Granted, this is extrapolating off of one point, but, yeah, it’s in the ballpark of your 10 minute estimate!

Good things come to those who wait, I suppose :sleeping:

3 Likes

wonder what the pricing is going to be like. I already started to rack up a decent gpt4 chat bill :smile:

It’s pretty stout at:
Input: $0.06 / 1K tokens
Output: $0.12 / 1K tokens

So I’ve got to build up the database and surrounding code to hold all these precious nuggets of wisdom! And use it sparingly and wisely. Oh, and I think also up my spend limit :sunglasses:

But busy right now getting the GPT-4-8k rolled out for my business. So 32k will be more experimental.

1 Like

Heh, hmm.

1 Like

RIght @qrdl, another good use of 32k (or larger) is feed in a bunch of code into the prompt and ask it lots of questions.

This is one main reason why LLM’s could benefit from larger context windows, otherwise you would need some other underlying architecture, say, graph (edge/nodes) holding the code, so it can see the logical paths through the code.

But 32k (or larger) solves this if you can feed it the code and the context it gets called.

1 Like

I wonder how he got it in a matter of ‘seconds’. Privileged account or just light load?

BabyAGI is like is says, it’s a little baby, maybe cuter too.
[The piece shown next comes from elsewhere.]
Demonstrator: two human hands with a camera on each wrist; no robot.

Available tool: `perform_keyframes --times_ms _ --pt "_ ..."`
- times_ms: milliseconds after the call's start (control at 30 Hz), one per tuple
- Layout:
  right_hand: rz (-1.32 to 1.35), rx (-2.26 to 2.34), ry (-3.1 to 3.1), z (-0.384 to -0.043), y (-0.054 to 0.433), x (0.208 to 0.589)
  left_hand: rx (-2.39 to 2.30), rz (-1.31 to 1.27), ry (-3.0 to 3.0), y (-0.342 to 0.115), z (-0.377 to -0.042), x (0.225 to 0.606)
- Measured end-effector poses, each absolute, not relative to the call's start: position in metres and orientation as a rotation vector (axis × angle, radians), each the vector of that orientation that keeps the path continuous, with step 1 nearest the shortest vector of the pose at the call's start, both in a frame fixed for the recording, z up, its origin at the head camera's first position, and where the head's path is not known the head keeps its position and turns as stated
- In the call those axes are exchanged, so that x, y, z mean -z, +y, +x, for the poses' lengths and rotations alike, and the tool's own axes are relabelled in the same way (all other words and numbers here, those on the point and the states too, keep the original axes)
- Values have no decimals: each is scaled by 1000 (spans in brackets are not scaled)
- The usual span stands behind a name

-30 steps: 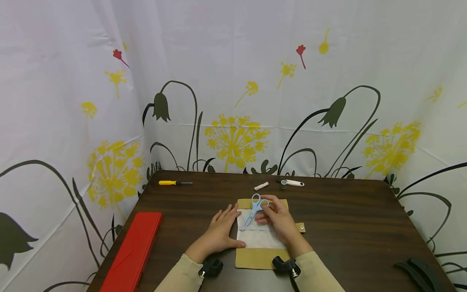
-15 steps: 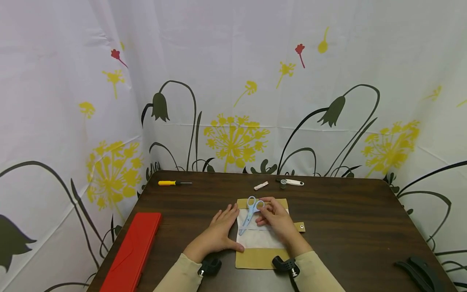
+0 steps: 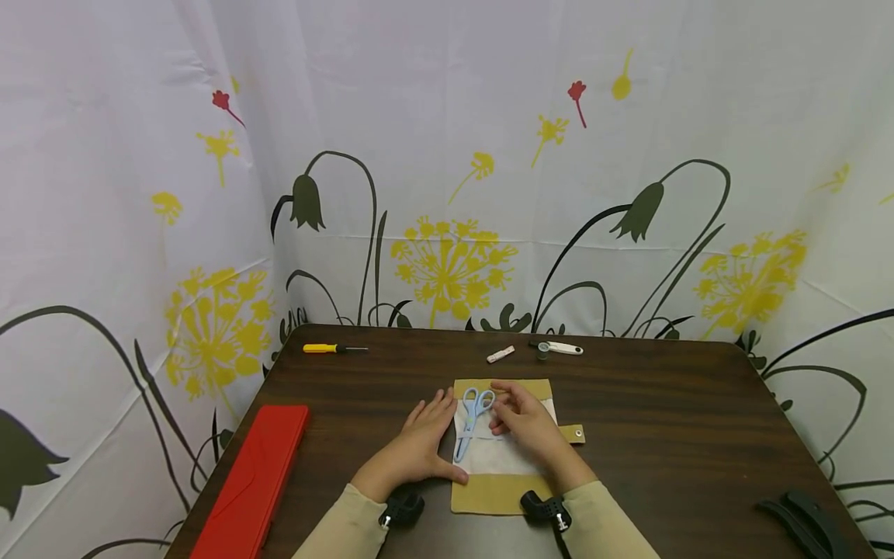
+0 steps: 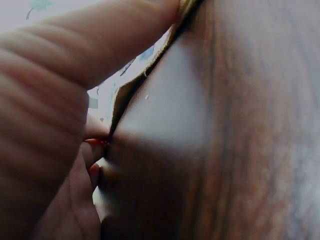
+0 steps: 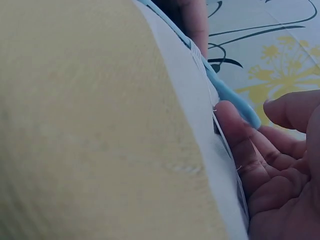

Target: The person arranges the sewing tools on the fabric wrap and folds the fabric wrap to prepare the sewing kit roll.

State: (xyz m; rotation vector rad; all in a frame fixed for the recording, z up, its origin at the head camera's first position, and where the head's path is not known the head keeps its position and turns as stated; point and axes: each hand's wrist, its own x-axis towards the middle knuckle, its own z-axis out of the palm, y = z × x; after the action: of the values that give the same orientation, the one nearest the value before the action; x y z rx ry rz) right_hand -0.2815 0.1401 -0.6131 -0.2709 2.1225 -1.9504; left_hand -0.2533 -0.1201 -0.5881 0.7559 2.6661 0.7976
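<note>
My right hand [image 3: 532, 427], fingers apart, is beside the scissors [image 3: 471, 420] on the pouch [image 3: 492, 495]; my spread left hand [image 3: 412, 453] occupies its left edge. 1 red box [image 3: 250, 483] lies along the table's [image 3: 663, 458] left edge, 1 screwdriver [image 3: 324, 349] near the far-left corner.

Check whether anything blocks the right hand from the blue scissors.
Nothing visible does: the right hand sits beside the scissors at their handle end, though contact is hard to judge. The left hand lies on their other side.
</note>
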Motion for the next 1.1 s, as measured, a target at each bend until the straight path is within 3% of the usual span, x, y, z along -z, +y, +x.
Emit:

I based my CurtGPT on it, so you can run this small amount of code quickly through just about anything.

It’s 2069 words, just checked.

Your estimate of 38s for 860 tokens, implies that it should be over a minute before he got a response.
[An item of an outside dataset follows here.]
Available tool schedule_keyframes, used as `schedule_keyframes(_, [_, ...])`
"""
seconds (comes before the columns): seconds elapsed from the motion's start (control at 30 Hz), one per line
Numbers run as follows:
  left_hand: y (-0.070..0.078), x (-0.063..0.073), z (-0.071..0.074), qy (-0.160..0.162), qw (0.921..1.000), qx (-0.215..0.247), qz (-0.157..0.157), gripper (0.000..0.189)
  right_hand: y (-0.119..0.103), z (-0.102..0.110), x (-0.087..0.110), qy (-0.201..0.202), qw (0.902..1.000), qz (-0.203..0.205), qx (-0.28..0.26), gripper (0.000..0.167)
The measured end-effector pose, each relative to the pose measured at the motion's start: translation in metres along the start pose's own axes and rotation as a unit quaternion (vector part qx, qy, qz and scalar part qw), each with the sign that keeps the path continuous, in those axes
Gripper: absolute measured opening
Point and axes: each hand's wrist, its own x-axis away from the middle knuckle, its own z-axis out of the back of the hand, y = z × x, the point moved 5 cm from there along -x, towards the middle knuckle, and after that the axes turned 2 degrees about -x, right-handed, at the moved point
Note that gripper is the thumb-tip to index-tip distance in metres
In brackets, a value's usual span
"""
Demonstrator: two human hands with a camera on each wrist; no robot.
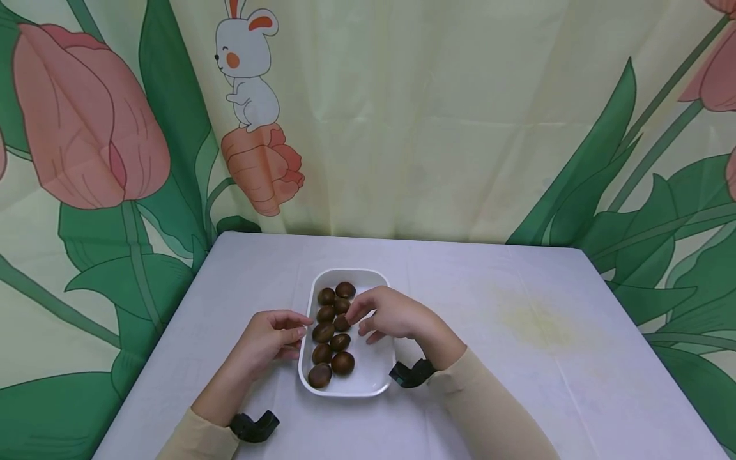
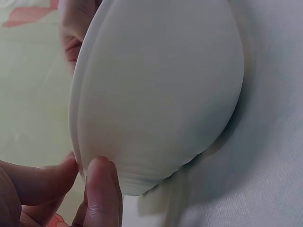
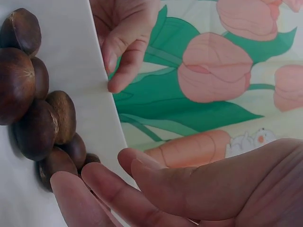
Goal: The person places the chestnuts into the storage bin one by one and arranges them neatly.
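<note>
Several glossy brown chestnuts (image 1: pixel 324 331) lie in two rough columns along the left half of a white tray (image 1: pixel 374 377). My left hand (image 1: pixel 269 335) holds the tray's left rim. In the left wrist view, its fingertips (image 2: pixel 102 182) meet the tray's outer wall. Above the tray's right half hovers my right hand (image 1: pixel 399 313), fingers loosely bent and the index fingertip at a chestnut in the right column. The right wrist view shows that hand's fingers (image 3: pixel 113 189) spread beside the chestnuts with nothing held between them; whether they touch one, I cannot tell.
A white cloth (image 1: pixel 489 287) covers the table, with a faint yellowish stain to the right. Behind it hangs a curtain (image 1: pixel 402 115) printed with tulips, a rabbit and a carrot. Each wrist wears a black camera band (image 1: pixel 253 427).
</note>
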Motion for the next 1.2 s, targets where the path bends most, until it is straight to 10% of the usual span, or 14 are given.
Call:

The video showed an immediate response. I’m guessing load, but who knows.

The vid was from the Playground, not API, and it took 30 seconds, not seconds, since I don’t count streaming start, only final finish. (Plus, I used API, not Playground in my measurements).

And of course there’s the posts on API being slower than Playground too. But we won’t go there.

Also, forgot to mention you can’t get 8k output in Playground currently, since the slider maxes out at 2k. So to get 8k out, you need the API.